STPs are important in that they require NHS organisations to work together on plans to transform services and deliver unprecedented improvements in efficiency. They are an example of the place-based systems of care that we have argued offer the best hope of the NHS dealing with growing financial and operational pressures. STPs challenge many of the assumptions on which the Health and Social Care Act 2012 was based, in particular that competition should be used to improve performance.
Our assessment of draft plans shows that, in the absence of eye-watering efficiency improvements, there will be a financial gap running into hundreds of millions of pounds by 2020/21 in most of the footprints. Organisationally based cost improvement programmes will continue to contribute many of the improvements that are needed, alongside smarter procurement, savings in back-office costs and reduced spending on agency staff. Yet even with these measures, it will not be possible to achieve the financial balance expected by national regulators.
Partly because of this, more radical options are being considered to enable the NHS to continue operating within the funding promised by the government in the Spending Review. These options include re-configuring acute hospitals to concentrate some services such as A&E and maternity on fewer sites, in the hope of reducing duplication and releasing resources. Plans are also being developed to cut the number of beds by closing community hospitals in some areas and reducing the size of general hospitals in others. Much work is going into examining how these and other system-wide changes can add to what individual organisations are able to deliver in terms of improved efficiency.
The proposed bed reduction plans assume that services outside hospital will be strengthened, to avoid admissions where possible and enable patients to be discharged more quickly. It is not yet clear whether the funding and workforce can be found to invest in community services on the scale required, especially with social care facing further cuts (our forthcoming report looks at the impact of social care cuts on older people in particular). Our research has found growing pressures in both general practice and district nursing which need to be addressed urgently if care closer to home is to become a reality for more people.
Equally important is whether plans to reduce beds are credible when demand for hospital care continues to increase. Our most recent quarterly monitoring report shows A&E attendances and emergency admissions on a rising trend, and delayed transfers of care are also increasing.
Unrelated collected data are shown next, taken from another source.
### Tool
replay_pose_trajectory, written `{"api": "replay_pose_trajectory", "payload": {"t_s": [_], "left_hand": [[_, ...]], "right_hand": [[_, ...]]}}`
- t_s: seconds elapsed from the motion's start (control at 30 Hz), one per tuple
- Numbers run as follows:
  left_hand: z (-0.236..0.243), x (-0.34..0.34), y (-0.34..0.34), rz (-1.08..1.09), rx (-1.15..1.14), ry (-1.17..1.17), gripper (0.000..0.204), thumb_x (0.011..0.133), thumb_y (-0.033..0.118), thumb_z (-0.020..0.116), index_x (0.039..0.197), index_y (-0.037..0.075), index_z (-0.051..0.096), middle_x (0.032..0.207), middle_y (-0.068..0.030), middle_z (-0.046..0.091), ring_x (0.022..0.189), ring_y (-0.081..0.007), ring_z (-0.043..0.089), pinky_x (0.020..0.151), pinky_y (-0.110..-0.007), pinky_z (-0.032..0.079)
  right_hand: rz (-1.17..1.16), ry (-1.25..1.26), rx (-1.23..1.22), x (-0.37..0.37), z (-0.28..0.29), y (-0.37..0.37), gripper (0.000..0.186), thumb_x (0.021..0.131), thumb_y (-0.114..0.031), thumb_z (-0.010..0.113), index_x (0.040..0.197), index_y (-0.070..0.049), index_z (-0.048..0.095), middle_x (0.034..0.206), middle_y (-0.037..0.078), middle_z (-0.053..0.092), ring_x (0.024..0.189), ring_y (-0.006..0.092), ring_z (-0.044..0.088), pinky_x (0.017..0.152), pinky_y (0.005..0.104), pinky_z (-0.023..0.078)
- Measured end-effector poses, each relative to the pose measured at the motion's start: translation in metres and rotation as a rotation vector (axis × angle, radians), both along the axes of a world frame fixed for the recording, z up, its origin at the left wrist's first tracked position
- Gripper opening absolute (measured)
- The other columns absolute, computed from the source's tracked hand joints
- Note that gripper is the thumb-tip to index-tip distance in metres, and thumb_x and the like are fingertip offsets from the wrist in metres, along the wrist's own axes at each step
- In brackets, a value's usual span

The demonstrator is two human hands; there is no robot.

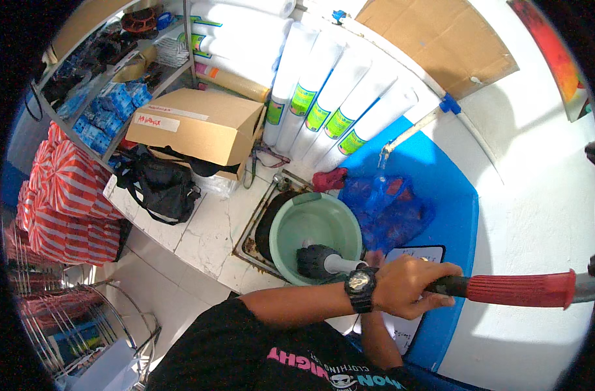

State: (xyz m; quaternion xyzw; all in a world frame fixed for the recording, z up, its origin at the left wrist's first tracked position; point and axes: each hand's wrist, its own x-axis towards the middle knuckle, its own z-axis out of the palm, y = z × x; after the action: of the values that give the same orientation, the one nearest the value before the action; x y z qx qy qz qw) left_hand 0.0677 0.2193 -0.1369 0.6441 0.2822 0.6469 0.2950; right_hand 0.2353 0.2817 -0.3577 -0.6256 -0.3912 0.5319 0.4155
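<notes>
My left hand point(411, 287), wearing a black watch, is closed around a dark pole with a red ribbed grip point(519, 290). The pole's white lower section point(340, 266) leads to a dark mop-like head point(310, 260) inside a pale green basin point(291, 215) of water. Behind my left hand and forearm, my right hand point(375, 257) is mostly hidden near the white section; whether it grips cannot be told. The basin stands in a rusty-edged sink point(248, 249).
Blue plastic bags point(392, 215) and a pipe tap point(392, 144) are beside the basin. White rolls point(310, 104), a cardboard box point(190, 127) and a black bag point(160, 186) stand behind and left. Red-striped bundles point(66, 189), shelving point(187, 39) and a wire rack point(134, 306) line the left.
</notes>
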Motion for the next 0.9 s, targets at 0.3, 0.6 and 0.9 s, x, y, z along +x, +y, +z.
{"api": "replay_pose_trajectory", "payload": {"t_s": [0.3, 0.6, 0.9], "left_hand": [[-0.027, 0.005, 0.003, -0.103, -0.083, 0.054, 0.049, 0.088, 0.039, 0.069, 0.128, 0.011, 0.06, 0.085, -0.0184, 0.07, 0.076, -0.0405, 0.069, 0.067, -0.049, 0.055], [-0.051, 0.005, 0.01, -0.07, -0.093, 0.127, 0.047, 0.087, 0.035, 0.069, 0.126, 0.009, 0.06, 0.085, -0.0189, 0.07, 0.076, -0.0412, 0.069, 0.067, -0.05, 0.054], [-0.075, 0.014, 0.01, -0.12, -0.085, 0.166, 0.044, 0.086, 0.034, 0.07, 0.123, 0.012, 0.062, 0.083, -0.0159, 0.07, 0.074, -0.0377, 0.069, 0.065, -0.049, 0.054]], "right_hand": [[0.747, -0.548, 0.794, -0.088, 0.111, 0.116, 0.046, 0.103, -0.029, 0.06, 0.139, -0.002, 0.054, 0.125, 0.013, 0.063, 0.116, 0.0248, 0.061, 0.1, 0.0367, 0.047], [0.613, -0.65, 0.996, -0.093, 0.101, 0.113, 0.039, 0.109, -0.029, 0.043, 0.129, 0.001, 0.057, 0.112, 0.02, 0.067, 0.103, 0.0326, 0.067, 0.093, 0.0415, 0.052], [0.467, -0.102, 0.481, -0.093, 0.079, 0.151, 0.035, 0.108, -0.036, 0.047, 0.115, -0.005, 0.061, 0.11, 0.01, 0.068, 0.094, 0.0188, 0.067, 0.08, 0.0336, 0.054]]}}
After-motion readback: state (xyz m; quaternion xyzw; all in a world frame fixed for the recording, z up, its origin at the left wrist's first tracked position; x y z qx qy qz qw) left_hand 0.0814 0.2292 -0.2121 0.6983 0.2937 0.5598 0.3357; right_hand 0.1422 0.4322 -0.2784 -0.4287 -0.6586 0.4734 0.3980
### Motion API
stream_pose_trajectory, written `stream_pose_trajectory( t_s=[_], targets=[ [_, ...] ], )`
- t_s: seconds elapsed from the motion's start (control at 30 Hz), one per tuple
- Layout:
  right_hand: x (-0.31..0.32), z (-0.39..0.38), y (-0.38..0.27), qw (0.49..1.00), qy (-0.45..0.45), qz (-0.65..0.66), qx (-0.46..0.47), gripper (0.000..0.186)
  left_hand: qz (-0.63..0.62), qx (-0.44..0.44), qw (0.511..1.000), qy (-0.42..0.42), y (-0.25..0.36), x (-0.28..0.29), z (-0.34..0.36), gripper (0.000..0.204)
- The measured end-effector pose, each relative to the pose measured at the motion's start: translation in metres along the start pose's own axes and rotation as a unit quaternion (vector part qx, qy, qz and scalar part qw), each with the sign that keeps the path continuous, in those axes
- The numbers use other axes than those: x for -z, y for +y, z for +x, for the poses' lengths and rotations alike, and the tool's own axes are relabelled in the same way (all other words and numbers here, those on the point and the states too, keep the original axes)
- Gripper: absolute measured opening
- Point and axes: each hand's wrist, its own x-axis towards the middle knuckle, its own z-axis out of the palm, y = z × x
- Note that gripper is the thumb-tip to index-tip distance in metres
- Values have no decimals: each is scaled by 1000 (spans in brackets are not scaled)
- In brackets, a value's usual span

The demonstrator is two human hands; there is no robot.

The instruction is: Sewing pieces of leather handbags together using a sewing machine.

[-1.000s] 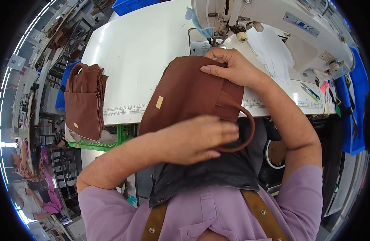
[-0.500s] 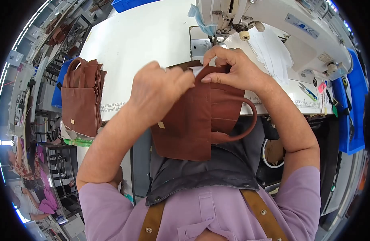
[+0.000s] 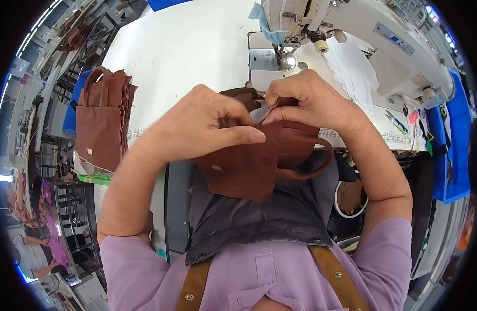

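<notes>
Brown bag [image 3: 243, 171] across the front edge of a white table [image 3: 186, 62], before a sewing machine [image 3: 363, 20], upper rim pinched in the right hand [image 3: 308, 101], left hand [image 3: 199, 124] by the opening, thumb outstretched, grip impossible to tell, stacked brown bags [image 3: 101, 132] at left

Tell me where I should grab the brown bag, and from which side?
Probably grab the bag by its handle, coming from the person's right. The curved loop sticks out that way, clear of the left hand and right hand, with a gap to hook through. The far edge seems a worse choice, because the right hand pinches it.
</notes>
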Motion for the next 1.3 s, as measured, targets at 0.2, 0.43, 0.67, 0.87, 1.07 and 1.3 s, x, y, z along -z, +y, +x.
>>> stream_pose_trajectory(
  t_s=[0.2,0.43,0.67,0.87,1.07,1.3],
  targets=[
    [-11,4,-13,988,24,-99,119,24,-36,-257,958,122,-22,-16,19,21],
    [-12,-3,-18,963,57,-207,161,28,-267,-109,957,-2,-38,-42,14,26],
    [-30,-23,-29,970,166,-158,80,28,-221,-22,975,11,-15,-45,-1,17],
    [-45,-31,-49,976,142,-94,-134,18,-177,25,980,85,-5,-53,-11,14],
    [-49,-44,-41,984,151,-83,-35,17,-201,-61,975,78,-26,-52,-21,21],
    [-28,-50,-50,988,129,45,66,15,-430,36,880,-197,-25,-70,-53,57]
  ],
)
The demands created by older people with frailty (for whom hospitals may be the only realistic option when a crisis occurs) account for much of the increase in hospital use. Integrated care models, such as those put in place as part of the vanguard programme, aim to offer alternatives to hospital – but it is too soon to know if they can do so at sufficient scale and speed.
Hospital leaders have told me that workloads this summer have been similar to those experienced in winter, with bed occupancy more than 90 per cent and extra winter capacity kept open to enable them to cope. They worry what will happen if there is a harsh winter combined with more cases of flu than experienced in recent years. The extent of operational pressures raises important questions about the credibility of STP plans that require reductions in beds and possibly hospital closures to deliver financial savings and release nurses and other staff to work in the community. Failure to reduce demands on hospitals may yet prove to be the Achilles heel in many of the plans.
For all of these reasons, STPs should therefore be read with a degree of healthy scepticism when the final versions that are submitted in October are published. Collaboration between NHS organisations when planning for the future is very much to be welcomed, but must be based on a realistic assessment of both the services needed to meet changing population needs, and the time it takes to transform these services to make them fit for the future. Just as important is realism about savings that can be achieved by reducing reliance on hospitals and strengthening services in the community – and how quickly they can be realised.
These issues have become more prominent as STPs have evolved – from being plans primarily about how to transform care, to plans that also have to show how the NHS will balance its books towards the end of a decade of austerity. NHS leaders will have to do a lot of heavy lifting to achieve both objectives, and in the process garner the support of the organisations and communities affected. They have to do so with the knowledge that use of NHS funding increases to reduce deficits has left limited resources to pump-prime new care models, and that resources for capital investments to support the reconfiguration of acute hospitals are in short supply.
The other big challenge is to put in place the governance and leadership to implement changes that affect services across different organisations, when governance and accountability are focused on organisations and not systems. Working with leaders on the development of an STP in one footprint recently, I ventured the thought that they were swimming against the tide in seeking to collaborate in a system designed to promote competition. Actually, it often feels like they are attempting to undertake synchronised swimming against a rip tide, given the requirement for many different organisations to reach agreement in a context in which national regulators are not always consistent in their dealings with commissioners and providers.
Exceptional skill and effort on the part of STP leaders will be needed, both to agree credible plans and ensure their implementation. The first stage of our research into the development of STPs is nearing completion, and we shall be reporting the results in November. STPs are here to stay, and lessons learnt this year will help to inform how they should be strengthened in future.